Some would argue that in order for a group to make progress that they should ignore all that any other group has to say.
Many would argue that in order to gain any real measure of success - each group must rely solely upon it's own initiative.
George Boole was an Irish math whiz who lacked a complete formal education.
But George was also isolated from those with whom he could interact and learn.
Because of George's isolation, Mr. Boole was always making "discoveries" which had already been discovered.
Raja Rammohun Roy founded the Bramo Samaj movement in India in 1829.
The intent of Mr. Roy was for India to learn from those who had occupied his country and learn their ways in the context of his own culture.
Mr. Roy justified the acquisition of "foreign" knowledge without assuming any form of inferiority because he could cite the myth of the original speakers of the Indo-European languages - the "Aryan race - as his own.
It is because of Mr. Roy's philosophy that India has been able to enjoy the benefits of selective Westernization without having to give up it's own culture.

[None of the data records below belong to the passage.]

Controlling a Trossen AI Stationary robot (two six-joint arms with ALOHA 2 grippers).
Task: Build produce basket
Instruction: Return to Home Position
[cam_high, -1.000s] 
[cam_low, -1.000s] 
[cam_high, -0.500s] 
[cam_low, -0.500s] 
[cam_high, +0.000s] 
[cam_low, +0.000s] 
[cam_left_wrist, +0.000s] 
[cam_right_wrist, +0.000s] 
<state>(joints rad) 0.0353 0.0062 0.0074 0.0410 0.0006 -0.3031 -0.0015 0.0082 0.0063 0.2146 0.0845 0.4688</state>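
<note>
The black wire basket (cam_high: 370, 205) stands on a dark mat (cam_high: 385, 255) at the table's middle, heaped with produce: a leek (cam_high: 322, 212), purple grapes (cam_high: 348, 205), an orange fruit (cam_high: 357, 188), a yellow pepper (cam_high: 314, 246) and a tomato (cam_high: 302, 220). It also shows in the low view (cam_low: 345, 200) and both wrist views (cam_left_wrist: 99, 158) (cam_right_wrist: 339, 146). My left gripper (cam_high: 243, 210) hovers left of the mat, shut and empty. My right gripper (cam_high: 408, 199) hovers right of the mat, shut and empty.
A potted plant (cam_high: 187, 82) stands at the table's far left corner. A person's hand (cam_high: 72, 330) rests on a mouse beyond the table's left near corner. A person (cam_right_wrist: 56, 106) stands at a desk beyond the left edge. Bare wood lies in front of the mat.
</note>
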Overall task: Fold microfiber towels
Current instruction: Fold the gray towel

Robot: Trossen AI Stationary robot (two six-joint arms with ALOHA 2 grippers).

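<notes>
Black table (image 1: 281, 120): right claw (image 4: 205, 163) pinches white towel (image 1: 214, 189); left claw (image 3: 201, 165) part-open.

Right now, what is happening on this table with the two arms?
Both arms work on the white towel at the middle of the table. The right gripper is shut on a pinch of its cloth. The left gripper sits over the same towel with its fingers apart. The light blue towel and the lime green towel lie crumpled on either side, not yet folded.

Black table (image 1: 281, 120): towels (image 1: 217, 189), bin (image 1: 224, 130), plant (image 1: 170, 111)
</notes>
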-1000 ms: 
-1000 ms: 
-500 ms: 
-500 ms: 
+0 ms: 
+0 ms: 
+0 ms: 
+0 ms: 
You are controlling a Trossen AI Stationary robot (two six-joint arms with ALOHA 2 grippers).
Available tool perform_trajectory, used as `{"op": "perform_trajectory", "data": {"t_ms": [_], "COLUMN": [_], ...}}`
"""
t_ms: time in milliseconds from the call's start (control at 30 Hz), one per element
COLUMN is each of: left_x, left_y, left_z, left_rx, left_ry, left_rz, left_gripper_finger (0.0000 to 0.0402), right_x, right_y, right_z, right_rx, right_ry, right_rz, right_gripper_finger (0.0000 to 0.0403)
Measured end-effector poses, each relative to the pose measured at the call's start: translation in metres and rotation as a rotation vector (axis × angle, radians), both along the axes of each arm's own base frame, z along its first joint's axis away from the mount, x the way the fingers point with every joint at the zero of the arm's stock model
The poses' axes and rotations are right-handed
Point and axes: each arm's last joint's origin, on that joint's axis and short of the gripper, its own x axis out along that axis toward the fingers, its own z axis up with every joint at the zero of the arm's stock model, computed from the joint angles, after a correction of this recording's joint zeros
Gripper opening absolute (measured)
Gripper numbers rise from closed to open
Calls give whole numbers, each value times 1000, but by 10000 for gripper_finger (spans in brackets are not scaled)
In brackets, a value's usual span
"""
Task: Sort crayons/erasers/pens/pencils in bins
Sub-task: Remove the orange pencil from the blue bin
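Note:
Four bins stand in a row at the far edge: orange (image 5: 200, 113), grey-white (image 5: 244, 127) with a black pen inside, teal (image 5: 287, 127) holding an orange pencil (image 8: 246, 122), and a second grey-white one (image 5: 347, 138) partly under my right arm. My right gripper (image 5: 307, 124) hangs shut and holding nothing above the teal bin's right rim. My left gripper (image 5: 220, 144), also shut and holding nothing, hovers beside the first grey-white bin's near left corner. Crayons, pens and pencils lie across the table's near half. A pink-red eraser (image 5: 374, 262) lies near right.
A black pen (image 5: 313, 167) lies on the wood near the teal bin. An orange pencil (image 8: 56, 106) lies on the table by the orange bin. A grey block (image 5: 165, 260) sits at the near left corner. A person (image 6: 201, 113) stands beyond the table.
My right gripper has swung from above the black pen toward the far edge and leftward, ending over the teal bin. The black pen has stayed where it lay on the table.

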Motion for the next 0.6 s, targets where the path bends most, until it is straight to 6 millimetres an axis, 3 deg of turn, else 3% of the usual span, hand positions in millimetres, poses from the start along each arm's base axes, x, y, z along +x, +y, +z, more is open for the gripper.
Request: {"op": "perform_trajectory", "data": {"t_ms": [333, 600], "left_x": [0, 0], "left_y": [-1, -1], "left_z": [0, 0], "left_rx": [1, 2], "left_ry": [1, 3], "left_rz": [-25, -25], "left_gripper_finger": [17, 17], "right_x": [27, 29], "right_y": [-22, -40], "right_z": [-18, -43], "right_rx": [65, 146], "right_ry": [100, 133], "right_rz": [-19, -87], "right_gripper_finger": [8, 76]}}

In 1861, Wei Mu-ting laid out the plans to incorporate Western thinking - thought to have originally been stolen from China with the West's interactions with the Mongols - in a manner that would return "original knowledge" to it's rightful home.
Today, much of China's success began with foreword thinking men who understood that 'knowledge' and 'power' knew no owners except those who used them best to further their own cause.
Some say to ignore all that anyone other than ones own group has to say.
But historically, the best method seems to be to take what can be learned and to incorporate that within ones own culture to further the needs and desires of any given culture.
Of course this is just my understanding of the problem...
Kind of like reading "11011" as "27" instead of "one thousand and eleven".
(Oh yeah, George Boole is often cited as the first to offer insight into binary notation.)